Involvement of spinal orexin A in the electroacupuncture analgesia in a rat model of post-laparotomy pain
1 Department of Integrative Medicine and Neurobiology, Institute of Acupuncture Research, WHO Collaborating Center for Traditional Medicine, State Key Laboratory of Medical Neurobiology, Institutes of Brain Science, Shanghai Medical College, Fudan University, Shanghai, 20032, China
2 Shanghai Institute of Acupuncture-Moxibustion and Meridian, Shanghai, 200030, China
3 P.O. Box 291, 138 Yi Xue Yuan Road, Shanghai, 200032, China
BMC Complementary and Alternative Medicine 2012, 12:225 doi:10.1186/1472-6882-12-225Published: 22 November 2012
Orexin A (OXA, hypocretin/hcrt 1) is a newly discovered potential analgesic substance. However, whether OXA is involved in acupuncture analgesia remains unknown. The present study was designed to investigate the involvement of spinal OXA in electroacupuncture (EA) analgesia.
A modified rat model of post-laparotomy pain was adopted and evaluated. Von Frey filaments were used to measure mechanical allodynia of the hind paw and abdomen. EA at 2/15 Hz or 2/100 Hz was performed once on the bilateral ST36 and SP6 for 30 min perioperatively. SB-334867, a selective orexin 1 receptor (OX1R) antagonist with a higher affinity for OXA than OXB, was intrathecally injected to observe its effect on EA analgesia.

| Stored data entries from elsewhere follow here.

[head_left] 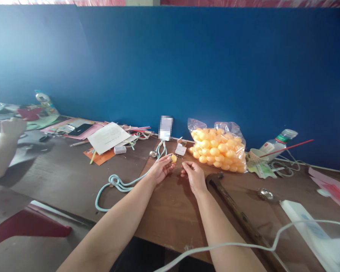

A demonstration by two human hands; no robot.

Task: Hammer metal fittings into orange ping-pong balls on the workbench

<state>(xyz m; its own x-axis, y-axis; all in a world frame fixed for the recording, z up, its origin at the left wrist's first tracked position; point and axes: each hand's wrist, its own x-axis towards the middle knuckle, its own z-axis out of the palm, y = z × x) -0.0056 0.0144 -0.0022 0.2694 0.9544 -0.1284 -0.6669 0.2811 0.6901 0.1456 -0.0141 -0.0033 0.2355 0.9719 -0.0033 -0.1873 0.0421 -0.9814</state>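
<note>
My left hand (159, 170) is closed on a small round yellow thing (173, 158), pinched at the fingertips, with something dark at its edge. It looks like the balls in the bag, but I cannot be sure. Just to the right, my right hand (193, 175) has thumb and forefinger pressed together; whatever is in that pinch is too small to make out. Beyond the hands lies a small open white box (180, 150). A clear plastic bag of orange balls (218, 149) sits behind my right hand. Light blue cord (116, 183) loops beside my left forearm.
A wooden cane (235, 204) lies right of my right arm. A white cable (229, 244) crosses in front, near a power strip (306, 221). A bottle (277, 145) leans at right. Papers (109, 137) and a phone (81, 129) lie left, near another person's arm (5, 147).
</note>
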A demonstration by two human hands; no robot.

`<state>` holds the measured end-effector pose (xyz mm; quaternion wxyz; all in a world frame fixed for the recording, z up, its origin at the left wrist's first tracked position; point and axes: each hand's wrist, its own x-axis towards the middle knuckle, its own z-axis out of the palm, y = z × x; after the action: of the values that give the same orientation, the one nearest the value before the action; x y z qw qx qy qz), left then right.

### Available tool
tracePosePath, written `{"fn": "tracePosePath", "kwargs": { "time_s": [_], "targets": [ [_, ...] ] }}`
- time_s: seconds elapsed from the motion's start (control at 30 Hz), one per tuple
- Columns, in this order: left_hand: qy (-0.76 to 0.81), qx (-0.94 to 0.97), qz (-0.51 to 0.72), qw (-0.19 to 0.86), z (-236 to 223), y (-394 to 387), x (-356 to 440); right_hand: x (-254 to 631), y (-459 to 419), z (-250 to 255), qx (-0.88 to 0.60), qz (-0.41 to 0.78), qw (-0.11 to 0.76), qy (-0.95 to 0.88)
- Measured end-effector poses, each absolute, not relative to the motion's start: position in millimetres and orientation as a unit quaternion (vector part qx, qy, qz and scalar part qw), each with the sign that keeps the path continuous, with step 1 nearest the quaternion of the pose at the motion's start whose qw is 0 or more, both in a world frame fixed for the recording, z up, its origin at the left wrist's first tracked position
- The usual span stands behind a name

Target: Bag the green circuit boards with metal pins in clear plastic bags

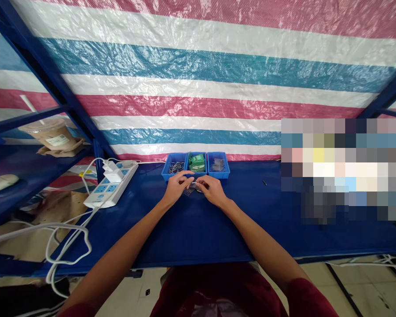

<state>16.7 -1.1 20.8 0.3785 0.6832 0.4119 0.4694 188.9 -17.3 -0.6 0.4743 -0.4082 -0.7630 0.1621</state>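
Observation:
Both hands meet over the blue table, just in front of three small blue bins. My left hand [177, 188] pinches a small clear plastic bag [190, 189] between thumb and fingers, its index finger stretched forward. The fingers of my right hand [213, 189] are closed on the bag's other side; whether a smaller piece is also between them I cannot make out. Behind my left hand, the left bin [165, 172] contains many thin dark and silvery pieces. Green packets [197, 162] fill the middle bin. Clear little bags [217, 165] lie in the right bin.
A white power strip [110, 187] with plugs and loose white cables [86, 237] lies to the left. A drink cup [54, 134] and a white mouse [1, 183] stand on the left shelf. One small dark piece [264, 182] lies at right, near a blurred-out area.

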Motion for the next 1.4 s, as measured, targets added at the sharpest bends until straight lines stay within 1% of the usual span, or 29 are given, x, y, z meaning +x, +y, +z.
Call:
{"fn": "tracePosePath", "kwargs": {
  "time_s": [0.17,0.3,0.43,0.5,0.57,0.67,0.77,0.87,1.03,1.1,1.23,1.4],
  "targets": [
    [0.408,0.671,0.463,0.412,21.3,2.8,14.7,189.8,-16.2,-1.8,-0.437,0.154,0.485,-0.742],
    [0.399,0.659,0.424,0.477,23.0,6.1,12.5,190.5,-14.9,-1.9,-0.459,0.139,0.489,-0.729],
    [0.42,0.564,0.514,0.492,22.9,12.5,11.1,191.6,-14.1,-1.4,-0.498,0.124,0.478,-0.713],
    [0.428,0.51,0.556,0.496,22.1,17.9,9.4,192.4,-14.0,-0.7,-0.508,0.113,0.465,-0.716],
    [0.432,0.464,0.573,0.519,20.7,23.8,6.8,193.1,-14.0,0.2,-0.513,0.099,0.445,-0.727],
    [0.439,0.426,0.574,0.544,18.3,30.7,2.2,193.4,-14.1,1.5,-0.519,0.085,0.406,-0.747],
    [0.445,0.441,0.557,0.545,16.8,33.2,-0.8,193.1,-14.1,1.8,-0.528,0.087,0.356,-0.766],
    [0.458,0.497,0.541,0.5,16.0,30.7,-0.7,192.1,-14.2,0.8,-0.532,0.087,0.319,-0.779],
    [0.468,0.647,0.527,0.29,13.4,17.8,5.3,187.1,-14.0,-5.8,-0.493,0.037,0.292,-0.819],
    [0.46,0.689,0.511,0.229,12.2,12.7,7.7,184.8,-13.2,-9.7,-0.486,0.017,0.275,-0.829],
    [0.452,0.737,0.471,0.174,9.6,8.3,9.3,182.4,-11.1,-15.5,-0.487,0.003,0.256,-0.835],
    [0.449,0.751,0.459,0.154,5.3,10.5,8.0,180.5,-9.3,-16.5,-0.491,0.009,0.245,-0.836]
  ]
}}
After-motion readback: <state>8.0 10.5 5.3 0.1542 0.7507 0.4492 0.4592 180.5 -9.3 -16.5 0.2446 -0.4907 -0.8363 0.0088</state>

OXA at 0.3 nmol and EA at 2/15 Hz produced respective analgesic effects on the model (P<0.05). Pre-surgical intrathecal administered of SB-334867 30 nmol antagonized OXA analgesia and attenuated the analgesic effect of EA (P<0.05). However, SB-334867 did not block fentanyl-induced analgesia (P>0.05). In addition, naloxone, a selective opioid receptor antagonist, failed to antagonize OXA-induced analgesia (P>0.05).
The results of the present study indicate the involvement of OXA in EA analgesia via OX1R in an opioid-independent way.